Work request >>
Restate each record word for word, omitting whatever pictures it holds.

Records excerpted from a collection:
Content starts

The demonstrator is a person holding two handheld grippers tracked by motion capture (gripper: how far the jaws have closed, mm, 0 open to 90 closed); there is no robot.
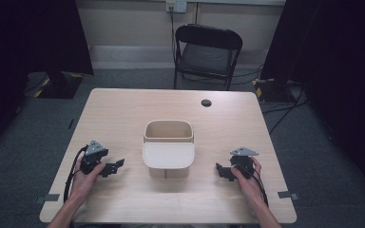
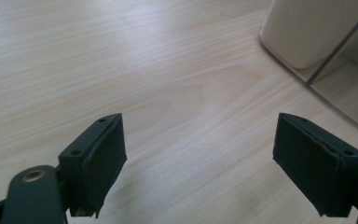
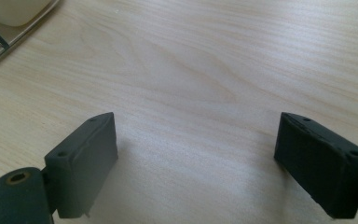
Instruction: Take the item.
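Beige bin (image 1: 168,148) stands lidless between two spread claws (image 1: 115,167) (image 1: 222,171), its inside hidden.

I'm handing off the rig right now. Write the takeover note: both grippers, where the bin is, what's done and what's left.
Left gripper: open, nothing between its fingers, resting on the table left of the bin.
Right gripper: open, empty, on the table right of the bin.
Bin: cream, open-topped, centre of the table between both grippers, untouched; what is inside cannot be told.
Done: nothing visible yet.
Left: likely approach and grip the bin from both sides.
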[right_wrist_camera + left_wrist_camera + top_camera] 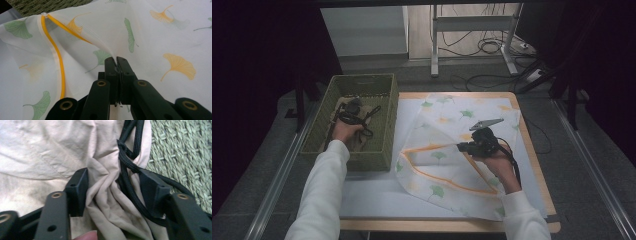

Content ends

Answer section >>
The demonstrator is a person holding two handheld grippers tracked by motion capture (gripper: how far the jaws have closed, mm, 0 open to 90 closed); there is no robot.
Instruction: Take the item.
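Beige bin (image 1: 168,148) stands lidless between two spread claws (image 1: 115,167) (image 1: 222,171), its inside hidden.

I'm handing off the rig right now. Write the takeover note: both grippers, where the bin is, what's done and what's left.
Left gripper: open, nothing between its fingers, resting on the table left of the bin.
Right gripper: open, empty, on the table right of the bin.
Bin: cream, open-topped, centre of the table between both grippers, untouched; what is inside cannot be told.
Done: nothing visible yet.
Left: likely approach and grip the bin from both sides.
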[right_wrist_camera + left_wrist_camera + top_camera] 

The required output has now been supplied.